We evaluate RawHash, UNCALLED, and Sigmap for three applications (i) read mapping, (ii) relative abundance estimation, and (iii) contamination analysis. Read mapping aims to map the raw signals to their corresponding reference genomes. Relative abundance estimation measures the abundance of each genome relative to other genomes in the same sample by mapping raw signals to a given set of reference genomes. Contamination analysis aims to identify if a sample is contaminated with a certain genome (e.g. a viral genome) by mapping raw signals to the reference genome that the sample may be contaminated with. For each tool, we use their default parameter settings in our evaluation.

To evaluate each of these applications, we use real datasets that we list in Table 1. These datasets include both raw nanopore signals in the FAST5 format and their corresponding basecalled sequences in the FASTA format. We note that RawHash can also use POD5 files. For relative abundance estimation, we create a mock community using all the read sets from datasets D1 to D5, and the reference genome is the combination of reference genomes used in these datasets. We slightly modify the reference genome we use in the relative abundance estimation such that the sequence IDs in the reference genome provide additional information about the species (e.g. taxonomy IDs) to enable calculating relative abundance in real-time. For contamination analysis, we combine the SARS-CoV-2 read sets (D1) with human read sets (D5) to identify if the combined sample is contaminated with the SARS-CoV-2 sample by mapping raw signals in the combined set to the SARS-CoV-2 reference genome. For all evaluations, we use the AMD EPYC 7742 processor at 2.26 GHz to run the tools.

Table 1.

Details of datasets used in our evaluation.

	Organism	Reads (#)	Bases (#)	SRA accession	Reference genome	Genome size
Read mapping
D1	SARS-CoV-2	1 382 016	594Mb	CADDE Centre	GCF_009858895.2	29 903
D2	E.coli	353 317	2365M	ERR9127551	GCA_000007445.1	5M
D3	Yeast	49 989	380M	SRR8648503	GCA_000146045.2	12M
D4	Green algae	29 933	609M	ERR3237140	GCF_000002595.2	111M
D5	Human HG001	269 507	1584M	FAB42260 Nanopore WGS	T2T-CHM13 (v2)	3117M
Relative abundance estimation
	D1–D5a	2 084 762	5531M	D1–D5	D1-D5	3246M
Contamination analysis
	D1, D5	1 651 523	2 178M	D1, D5	D1	29 903

^aDataset numbers (e.g. D1–D5) show the combined datasets.

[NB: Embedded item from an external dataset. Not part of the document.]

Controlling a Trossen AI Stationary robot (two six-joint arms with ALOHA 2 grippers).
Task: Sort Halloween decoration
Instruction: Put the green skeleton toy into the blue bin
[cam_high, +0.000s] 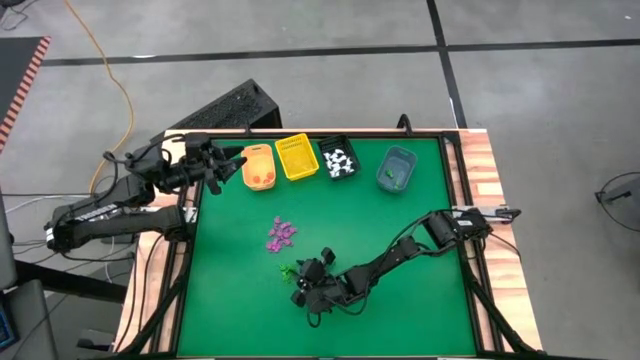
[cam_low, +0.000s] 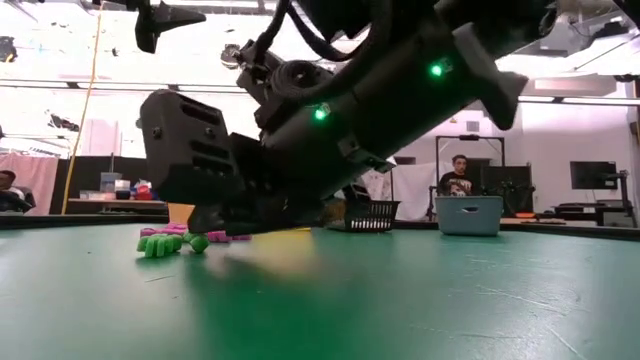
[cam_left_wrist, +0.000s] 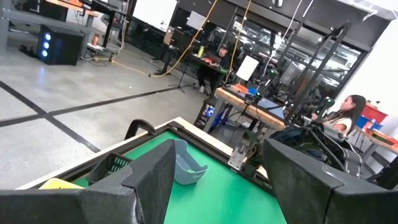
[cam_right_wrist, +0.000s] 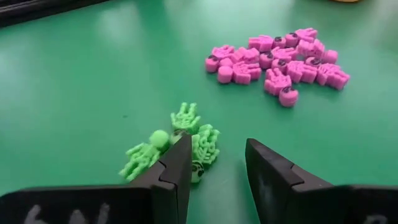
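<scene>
Green trinkets (cam_right_wrist: 180, 140) lie in a small cluster on the green mat, also seen in the high view (cam_high: 287, 270) and the low view (cam_low: 165, 243). A heap of purple trinkets (cam_right_wrist: 280, 62) (cam_high: 282, 233) lies just beyond them. My right gripper (cam_right_wrist: 217, 149) (cam_high: 297, 281) is open and low over the mat at the near side of the green cluster. One green trinket (cam_right_wrist: 200, 158) sits between its fingers. My left gripper (cam_left_wrist: 211, 180) (cam_high: 225, 165) is open and empty, raised by the orange bin (cam_high: 259, 167). My right gripper comes in low and nearly level from the table's near right. One green trinket (cam_right_wrist: 198, 167) lies on the mat against the inner side of one finger (cam_right_wrist: 177, 165). I cannot tell whether that finger touches it.
Four bins stand in a row at the far edge: orange, yellow (cam_high: 297, 157), black (cam_high: 339, 160) with white trinkets, grey-blue (cam_high: 397, 168) with green ones. People sit in the room behind. Bare mat (cam_high: 420, 300) lies near and to the right.
</scene>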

^bBase counts in millions (M).

Evaluating Sequence Until: Our goal is to avoid redundant sequencing to reduce sequencing time and cost for relative abundance estimation. We find that the Run Until mechanism can be utilized to fully stop the sequencing run when the real-time relative abundance estimation reaches a certain confidence level to achieve accurate estimations, which we call Sequence Until. While a similar mechanism is evaluated to enrich the coverage depth of low-abundance species (Weilguny et al. 2023) using Read Until, we evaluate the potential benefits of Run Until for low-cost relative abundance estimations. We integrate a real-time confidence calculation mechanism in RawHash to activate the Sequence Until mechanism in three steps. First, RawHash measures the relative abundance estimation after every n reads that can be mapped to a reference genome in real-time. Second, to identify if the recently mapped reads provide substantial changes in the abundance estimations, RawHash performs a cross-correlation calculation between the last w estimations. Cross-correlation can identify outliers from a set of estimations to identify if the outlier is substantially different than other estimations, which indicates that recent reads can still change the relative abundance estimation, and more reads should be sequenced from the sample. Third, RawHash activates Sequence Until by fully stopping the sequencing using Run Until when there are no outliers in the last w estimations, which indicates a convergence to a certain relative abundance estimation, and further sequencing is unlikely to change this estimation. RawHash provides a set of parameters to adjust these parameters related to Sequence Until.

We evaluate the benefits of Sequence Until by comparing (i) RawHash without Sequence Until and (ii) RawHash with Sequence Until in terms of (i) the difference in the relative abundance estimations and (ii) the estimated benefits in sequencing time and cost. To evaluate Sequence Until in a realistic sequencing environment where reads from different species can be sequenced in a random order, we randomly shuffle the reads in the relative abundance dataset and generate a set of 50 000 reads with a random order of species so that we can simulate this random behavior. We also find that Sequence Until can be applied to other mechanisms. To evaluate the potential benefits of Sequence Until, we simulate the benefits when using UNCALLED with Sequence Until and compare it with RawHash.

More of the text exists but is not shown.